The presidents of Iran, Russia and Turkey meet Friday in Tehran for a summit set to decide the future of Idlib province amid fears of a humanitarian disaster in Syria's last major rebel bastion.
Hundreds of civilians fled the northwestern province Thursday as government forces and their allies readied for what could be the last -- and bloodiest -- major battle of Syria's devastating seven-year civil war.
Seized from government forces in 2015, Idlib and adjacent areas form the final major chunk of Syrian territory still under opposition control, which is home to some three million people -- around half of them displaced from other parts of the country, according to the UN.
Neighbouring Turkey, which has long backed Syrian rebels, fears the assault could prompt an influx of desperate Syrians attempting to find safety on its territory.
Ankara, Moscow and Tehran are also guarantors of the Astana process, a track of negotiations that has eclipsed the UN-led Geneva process and helped Assad re-assert his authority over the country.
While Turkey has backed rebels opposed to the Syrian regime, Moscow has been Assad’s most militarily powerful ally since the start of the uprising.
Friday’s meeting in Tehran is a “crunch summit,” said Nick Holdsworth, reporting from Moscow for FRANCE 24.
“Russia has a very sophisticated foreign policy on Syria. They won’t make war if they don’t have to make war, they will if they need to. They don’t want to see a massive humanitarian crisis, they don’t want to see a massive refugee situation,” explained Holdsworth. “They’ve got very complex relations with Turkey, they don't want to see tens, hundreds of thousands of people flooding into Turkey. They want to see stability in Syria. They also want to have a big foreign policy win. They would like to see this war resolved, they would like to see Assad fully in-charge of his country again and they’d like to see that done without massive bloodshed and a massive refugee crisis. So it all hinges on today’s summit in Tehran and what comes out of that.”
UN Security Council meeting on Syria
The UN Security Council is also meeting Friday, at Washington's request, to discuss the situation in Idlib.
Both the US and Russia say they are fighting jihadist groups in Syria and there was periodic cooperation between the two countries against the same jihadist groups operating in Idlib until mid-2017.
Idlib is dominated by the jihadist group Hayat Tahrir al-Sham, led by the former al Qaeda branch in Syria.

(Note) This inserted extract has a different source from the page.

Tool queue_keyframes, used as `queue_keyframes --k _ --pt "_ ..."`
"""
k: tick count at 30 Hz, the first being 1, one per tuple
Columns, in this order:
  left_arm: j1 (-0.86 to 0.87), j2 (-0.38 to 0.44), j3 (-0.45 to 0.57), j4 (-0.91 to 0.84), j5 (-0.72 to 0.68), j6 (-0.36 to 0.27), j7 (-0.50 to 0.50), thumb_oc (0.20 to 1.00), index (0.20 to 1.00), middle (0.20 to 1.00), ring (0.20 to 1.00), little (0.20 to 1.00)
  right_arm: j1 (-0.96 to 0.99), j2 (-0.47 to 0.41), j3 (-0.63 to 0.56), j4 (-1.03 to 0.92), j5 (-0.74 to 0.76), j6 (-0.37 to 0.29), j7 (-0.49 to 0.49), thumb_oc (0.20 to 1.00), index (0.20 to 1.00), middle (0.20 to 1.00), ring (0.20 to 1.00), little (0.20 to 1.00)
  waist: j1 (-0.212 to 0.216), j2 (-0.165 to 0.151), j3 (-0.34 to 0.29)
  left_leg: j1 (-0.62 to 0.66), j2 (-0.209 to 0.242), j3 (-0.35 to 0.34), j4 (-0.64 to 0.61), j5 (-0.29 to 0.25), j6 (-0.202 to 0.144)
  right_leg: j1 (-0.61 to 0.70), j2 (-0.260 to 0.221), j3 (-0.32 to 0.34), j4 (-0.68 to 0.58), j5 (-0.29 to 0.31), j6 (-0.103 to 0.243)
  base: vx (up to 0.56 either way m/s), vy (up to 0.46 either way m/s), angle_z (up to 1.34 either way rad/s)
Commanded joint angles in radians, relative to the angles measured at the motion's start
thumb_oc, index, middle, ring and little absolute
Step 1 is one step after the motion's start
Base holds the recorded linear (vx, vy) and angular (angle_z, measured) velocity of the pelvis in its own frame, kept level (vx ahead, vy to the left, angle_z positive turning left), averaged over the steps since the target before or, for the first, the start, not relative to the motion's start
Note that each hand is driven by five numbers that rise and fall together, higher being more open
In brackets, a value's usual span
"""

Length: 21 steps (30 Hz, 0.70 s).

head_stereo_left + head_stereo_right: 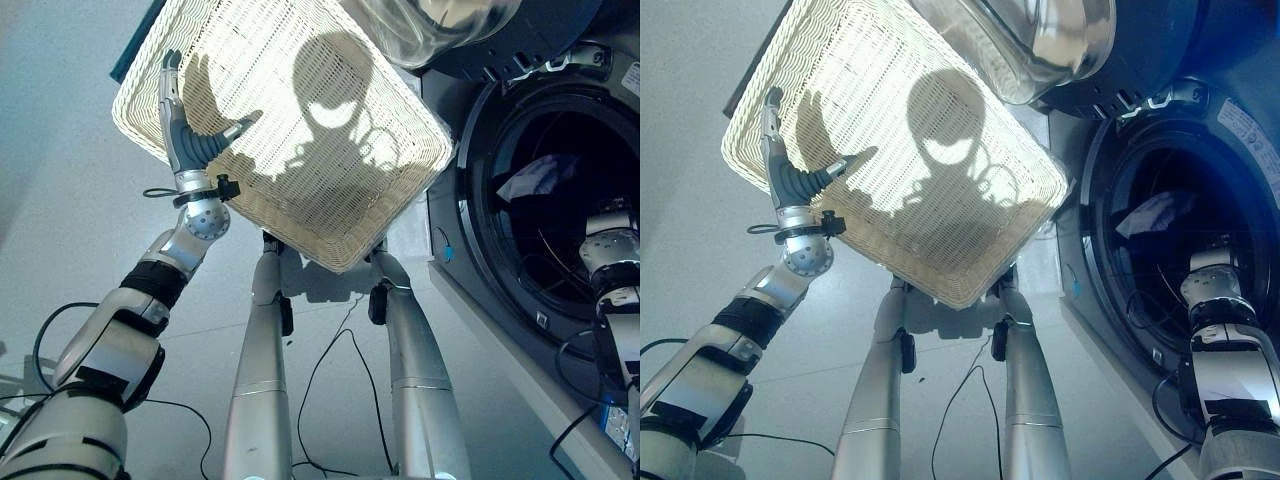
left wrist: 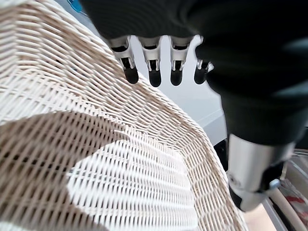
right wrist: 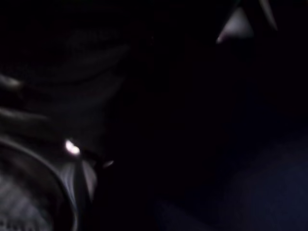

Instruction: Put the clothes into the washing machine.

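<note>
Overhead, left hand (image 1: 188, 135) fingers (image 2: 154, 72) straight against basket (image 1: 300, 150); right hand's fingers unreadable inside drum (image 1: 1170, 270).

— What do we see of the left arm (image 1: 110, 350)?
— Silver-grey shells, black bands, a ball-shaped silver wrist; we note a dark ribbed cover on the left hand (image 1: 190, 142).
— Its fingers (image 2: 153, 72)?
— Silver, dark-tipped. The right arm (image 1: 1225, 350) is likewise silver-grey, black-banded.
</note>
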Motion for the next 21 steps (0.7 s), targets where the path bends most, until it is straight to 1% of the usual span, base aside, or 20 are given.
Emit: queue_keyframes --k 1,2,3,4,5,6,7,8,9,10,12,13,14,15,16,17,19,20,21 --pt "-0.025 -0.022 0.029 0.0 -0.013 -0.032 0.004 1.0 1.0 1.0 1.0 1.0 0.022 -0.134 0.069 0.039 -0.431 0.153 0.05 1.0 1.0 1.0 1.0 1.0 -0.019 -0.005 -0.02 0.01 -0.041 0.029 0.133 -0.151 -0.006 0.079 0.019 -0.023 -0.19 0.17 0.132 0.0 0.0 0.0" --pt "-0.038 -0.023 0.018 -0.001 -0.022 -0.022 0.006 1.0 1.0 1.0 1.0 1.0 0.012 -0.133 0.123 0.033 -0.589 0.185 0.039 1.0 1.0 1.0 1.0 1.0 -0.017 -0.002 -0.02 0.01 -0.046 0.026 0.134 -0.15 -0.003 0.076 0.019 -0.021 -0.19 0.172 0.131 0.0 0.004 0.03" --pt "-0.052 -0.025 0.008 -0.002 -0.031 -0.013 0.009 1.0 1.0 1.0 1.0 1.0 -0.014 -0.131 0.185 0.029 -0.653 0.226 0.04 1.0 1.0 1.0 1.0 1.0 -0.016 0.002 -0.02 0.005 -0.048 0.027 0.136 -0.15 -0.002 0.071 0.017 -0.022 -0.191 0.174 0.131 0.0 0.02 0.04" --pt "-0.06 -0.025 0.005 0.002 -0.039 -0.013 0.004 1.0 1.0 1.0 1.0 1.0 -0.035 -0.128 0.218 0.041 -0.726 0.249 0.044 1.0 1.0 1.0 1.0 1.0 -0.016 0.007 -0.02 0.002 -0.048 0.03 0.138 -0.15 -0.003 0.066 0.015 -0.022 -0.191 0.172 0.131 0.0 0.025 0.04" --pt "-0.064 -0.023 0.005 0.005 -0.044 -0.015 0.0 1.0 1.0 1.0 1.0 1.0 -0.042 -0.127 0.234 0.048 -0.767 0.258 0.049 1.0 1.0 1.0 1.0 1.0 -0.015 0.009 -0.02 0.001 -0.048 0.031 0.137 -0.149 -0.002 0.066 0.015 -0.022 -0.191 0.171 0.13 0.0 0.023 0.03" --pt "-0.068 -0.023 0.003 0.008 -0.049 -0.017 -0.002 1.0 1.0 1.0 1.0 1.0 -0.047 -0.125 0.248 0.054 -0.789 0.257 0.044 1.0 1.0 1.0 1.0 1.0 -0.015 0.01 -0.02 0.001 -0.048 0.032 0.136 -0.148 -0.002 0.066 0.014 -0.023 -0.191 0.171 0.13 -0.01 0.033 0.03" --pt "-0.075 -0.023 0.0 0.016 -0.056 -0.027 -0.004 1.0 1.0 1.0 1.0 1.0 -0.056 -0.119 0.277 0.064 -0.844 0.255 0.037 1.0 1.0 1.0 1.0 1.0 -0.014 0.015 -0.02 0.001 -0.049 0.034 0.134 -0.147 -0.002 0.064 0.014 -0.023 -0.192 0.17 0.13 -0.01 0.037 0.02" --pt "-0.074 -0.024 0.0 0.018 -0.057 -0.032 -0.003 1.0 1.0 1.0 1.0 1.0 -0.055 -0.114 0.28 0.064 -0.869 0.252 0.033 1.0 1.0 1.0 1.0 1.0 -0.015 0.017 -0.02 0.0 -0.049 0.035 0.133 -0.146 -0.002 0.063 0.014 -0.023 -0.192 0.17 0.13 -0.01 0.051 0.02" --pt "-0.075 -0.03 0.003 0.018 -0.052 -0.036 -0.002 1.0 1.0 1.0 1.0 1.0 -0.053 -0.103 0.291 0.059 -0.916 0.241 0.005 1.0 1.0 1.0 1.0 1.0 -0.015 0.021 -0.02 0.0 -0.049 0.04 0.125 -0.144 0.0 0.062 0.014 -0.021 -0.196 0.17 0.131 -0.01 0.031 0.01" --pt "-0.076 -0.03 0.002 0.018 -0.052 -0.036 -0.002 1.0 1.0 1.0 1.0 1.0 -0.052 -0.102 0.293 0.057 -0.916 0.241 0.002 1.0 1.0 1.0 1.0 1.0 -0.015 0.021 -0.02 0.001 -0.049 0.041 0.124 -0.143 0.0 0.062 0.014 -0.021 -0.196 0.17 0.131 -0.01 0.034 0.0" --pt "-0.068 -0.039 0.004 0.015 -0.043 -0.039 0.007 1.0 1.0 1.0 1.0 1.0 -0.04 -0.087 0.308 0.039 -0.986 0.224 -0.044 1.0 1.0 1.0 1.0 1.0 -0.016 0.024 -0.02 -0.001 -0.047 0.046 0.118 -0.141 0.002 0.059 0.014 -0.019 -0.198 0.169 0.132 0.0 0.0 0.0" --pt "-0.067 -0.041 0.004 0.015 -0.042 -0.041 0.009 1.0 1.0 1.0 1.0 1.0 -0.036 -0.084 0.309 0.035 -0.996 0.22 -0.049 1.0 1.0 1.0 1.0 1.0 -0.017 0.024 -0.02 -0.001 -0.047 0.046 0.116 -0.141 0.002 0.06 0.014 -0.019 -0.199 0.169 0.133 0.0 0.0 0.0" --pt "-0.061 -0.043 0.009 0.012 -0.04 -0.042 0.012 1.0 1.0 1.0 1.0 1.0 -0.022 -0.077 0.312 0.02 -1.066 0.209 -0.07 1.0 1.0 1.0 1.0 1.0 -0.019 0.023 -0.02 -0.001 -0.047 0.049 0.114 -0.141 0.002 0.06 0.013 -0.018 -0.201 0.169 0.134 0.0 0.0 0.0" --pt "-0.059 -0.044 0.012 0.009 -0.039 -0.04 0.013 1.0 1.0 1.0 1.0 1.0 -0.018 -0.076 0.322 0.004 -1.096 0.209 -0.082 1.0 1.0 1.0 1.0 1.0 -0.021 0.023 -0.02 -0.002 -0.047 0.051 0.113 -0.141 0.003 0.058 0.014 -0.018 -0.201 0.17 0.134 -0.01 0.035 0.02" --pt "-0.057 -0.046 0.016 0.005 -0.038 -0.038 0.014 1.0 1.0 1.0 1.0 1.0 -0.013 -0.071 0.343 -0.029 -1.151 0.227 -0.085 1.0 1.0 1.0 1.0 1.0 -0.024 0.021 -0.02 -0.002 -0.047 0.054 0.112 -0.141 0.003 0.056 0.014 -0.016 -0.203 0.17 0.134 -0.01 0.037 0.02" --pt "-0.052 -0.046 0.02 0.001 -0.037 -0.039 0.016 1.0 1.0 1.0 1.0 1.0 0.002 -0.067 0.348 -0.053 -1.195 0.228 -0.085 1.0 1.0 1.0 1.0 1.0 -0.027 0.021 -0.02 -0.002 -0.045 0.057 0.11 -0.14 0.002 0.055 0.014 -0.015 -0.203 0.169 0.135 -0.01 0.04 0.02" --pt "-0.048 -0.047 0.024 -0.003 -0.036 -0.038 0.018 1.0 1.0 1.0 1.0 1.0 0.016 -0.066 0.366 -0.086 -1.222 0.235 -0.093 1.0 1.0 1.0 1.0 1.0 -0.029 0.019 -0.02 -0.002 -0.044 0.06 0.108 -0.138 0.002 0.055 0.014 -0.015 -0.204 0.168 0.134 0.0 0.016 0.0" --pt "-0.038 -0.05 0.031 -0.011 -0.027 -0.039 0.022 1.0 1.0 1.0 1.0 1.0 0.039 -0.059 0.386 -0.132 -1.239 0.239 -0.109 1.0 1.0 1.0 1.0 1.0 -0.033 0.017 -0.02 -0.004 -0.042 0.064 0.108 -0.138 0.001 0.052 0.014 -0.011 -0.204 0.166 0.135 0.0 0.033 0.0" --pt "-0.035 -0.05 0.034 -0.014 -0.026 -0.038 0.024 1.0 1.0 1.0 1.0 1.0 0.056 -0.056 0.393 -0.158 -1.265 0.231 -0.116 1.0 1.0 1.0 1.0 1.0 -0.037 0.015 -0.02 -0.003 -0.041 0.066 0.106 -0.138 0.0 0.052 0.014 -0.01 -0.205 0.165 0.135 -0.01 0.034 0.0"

Neighbouring Turkey has limited sway over the jihadists who control an estimated 60 percent of the province but it backs rebel groups there and has 12 military "observation points" across the province.
On Thursday, the new US envoy for Syria said there was “lots of evidence” that the Syrian government was preparing to use chemical weapons in Idlib.
Speaking to reporters in Washington, Jim Jeffrey, who was named Secretary of State Mike Pompeo's special adviser on Syria cautioned that, "any offensive is to us objectionable as a reckless escalation".
While US President Donald Trump had signaled that he wanted US forces out of Syria, in April he agreed to keep troops there a little longer.
Trump will chair a UN Security Council meeting on Iran during an annual gathering of world leaders in New York later this month, which is expected to focus on Tehran’s nuclear programme and its involvement in the Syrian war.
France has invited the US, Jordan, Egypt, Saudi Arabia, Germany and Britain for talks on the sidelines of the UN meeting to discuss Syria.
Healthcare workers in Idlib prepare to cope
Idlib's population has swelled as the regime chalked up a series of victories in other parts of the country, reaching evacuation deals that saw tens of thousands of people bussed to the northwestern province.
Russia has conducted a massive naval build-up in the Mediterranean near Syria as Assad’s regime forces are amassing around the northeastern province for a likely ground assault.
The timing and scope of any attack remain unclear, but healthcare and aid workers are preparing to cope for the worst.
The UN has warned of a "bloodbath" in the province, fearing that an offensive will cause a humanitarian catastrophe unprecedented since the beginning of the Syrian conflict, which has left more than 350,000 people dead since 2011.
French Foreign Minister Jean-Yves Le Drian warned Thursday of the risk of humanitarian disaster in Idlib, describing the province as a "ticking time bomb, both in humanitarian and security terms".